Selain ditemukan kerangka manusia purba, ditemukan peralatan atau artefak
di sekitar area situs penemuan kerangka manusia purba Flores.
Artefak yang ditemukan seperti mata panah, kapak persegi, kapak lonjong, perhiasan, dan tembikar.
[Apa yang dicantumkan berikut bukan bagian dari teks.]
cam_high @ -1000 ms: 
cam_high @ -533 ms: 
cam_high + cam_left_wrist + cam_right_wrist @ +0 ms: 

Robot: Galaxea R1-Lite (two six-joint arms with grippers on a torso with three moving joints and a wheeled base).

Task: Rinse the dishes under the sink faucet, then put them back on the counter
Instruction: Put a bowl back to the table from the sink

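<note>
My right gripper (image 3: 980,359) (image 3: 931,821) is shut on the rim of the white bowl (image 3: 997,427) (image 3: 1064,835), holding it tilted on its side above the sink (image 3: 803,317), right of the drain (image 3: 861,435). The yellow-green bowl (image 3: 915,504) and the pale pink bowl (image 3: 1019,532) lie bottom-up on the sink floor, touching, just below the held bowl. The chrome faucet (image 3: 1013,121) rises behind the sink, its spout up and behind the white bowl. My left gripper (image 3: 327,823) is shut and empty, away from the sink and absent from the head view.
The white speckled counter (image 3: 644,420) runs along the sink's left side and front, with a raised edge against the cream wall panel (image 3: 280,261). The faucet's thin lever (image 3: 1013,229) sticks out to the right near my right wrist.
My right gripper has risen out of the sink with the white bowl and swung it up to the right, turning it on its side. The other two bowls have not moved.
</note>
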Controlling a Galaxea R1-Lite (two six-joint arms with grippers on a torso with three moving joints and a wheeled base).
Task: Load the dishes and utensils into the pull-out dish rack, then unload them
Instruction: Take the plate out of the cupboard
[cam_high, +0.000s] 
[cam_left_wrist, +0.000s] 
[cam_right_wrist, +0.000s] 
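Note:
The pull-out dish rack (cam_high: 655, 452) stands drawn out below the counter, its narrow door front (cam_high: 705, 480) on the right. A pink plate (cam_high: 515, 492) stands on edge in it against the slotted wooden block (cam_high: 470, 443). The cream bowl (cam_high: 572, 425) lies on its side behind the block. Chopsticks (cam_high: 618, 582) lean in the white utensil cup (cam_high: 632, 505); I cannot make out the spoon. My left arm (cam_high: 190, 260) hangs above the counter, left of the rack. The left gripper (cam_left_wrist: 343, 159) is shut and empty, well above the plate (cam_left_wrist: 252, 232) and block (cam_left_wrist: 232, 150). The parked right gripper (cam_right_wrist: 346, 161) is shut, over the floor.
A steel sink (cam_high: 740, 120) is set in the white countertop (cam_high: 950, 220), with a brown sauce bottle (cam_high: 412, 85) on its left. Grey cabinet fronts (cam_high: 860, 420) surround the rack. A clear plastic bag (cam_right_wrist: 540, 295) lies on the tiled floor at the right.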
Meski masih banyak misteri,
pola kehidupan Homo floresiensis dapat diperkirakan dari bukti arkeologis, mereka
kemungkinan hidup sebagai pemburu-pengumpul di Pulau Flores.
Penelitian terus dilakukan untuk memahami apakah Homo floresiensis merupakan
spesies yang terpisah atau mungkin merupakan varietas terkecil dari Homo erectus.
Beberapa ahli berpendapat bahwa ukuran tubuh kecil mungkin merupakan hasil dari fenomena evolusioner di mana proses organisme yang hidup di pulau-pulau kecil mengalami pengecilan ukuran tubuh dalam rentang waktu yang panjang karena faktor yang mempengaruhinya yaitu lingkungan dan seleksi alam yang unik di pulau tersebut.
Pola kehidupan Homo Floresiensis memberikan wawasan tentang cara mereka berinteraksi dengan lingkungan dan saling bergantung dalam kelompok sosial kecil, menambah
pemahaman kita tentang evolusi manusia.
Penemuan Homo Floresiensis menghadirkan tantangan besar bagi para ilmuwan yang
memerlukan waktu yang begitu panjang, terlalu sulit untuk dapat diuraikan secara singkat dan sederhana dalam memahami asal-usul dan evolusi manusia.
Analisis lebih lanjut atas fosil-fosil
ini telah melibatkan berbagai disiplin ilmu, termasuk paleontologi, antropologi, dan genetika.
Penemuan ini memiliki penting dan membantu dalam menggambarkan kehidupan Homo
floresiensis, memberikan wawasan yang mendalam tentang kemampuan adaptasi dan bertahan hidup spesies ini di lingkungan Pulau Flores selama periode Pleistosen.
Hasil penelitian menyoroti kompleksitas evolusi manusia dan variasi adaptasi terhadap lingkungan geografis yang berbeda.
Melalui analisis fosil-fosil ini, para peneliti dapat merangkai naratif yang lebih lengkap tentang sejarah evolusi manusia di wilayah ini.
Penemuan ini tidak hanya membuka pintu untuk pemahaman lebih baik tentang Homo Floresiensis tetapi juga memberikan
pemahaman global tentang keragaman manusia dan peran adaptasi dalam perjalanan evolusi manusia.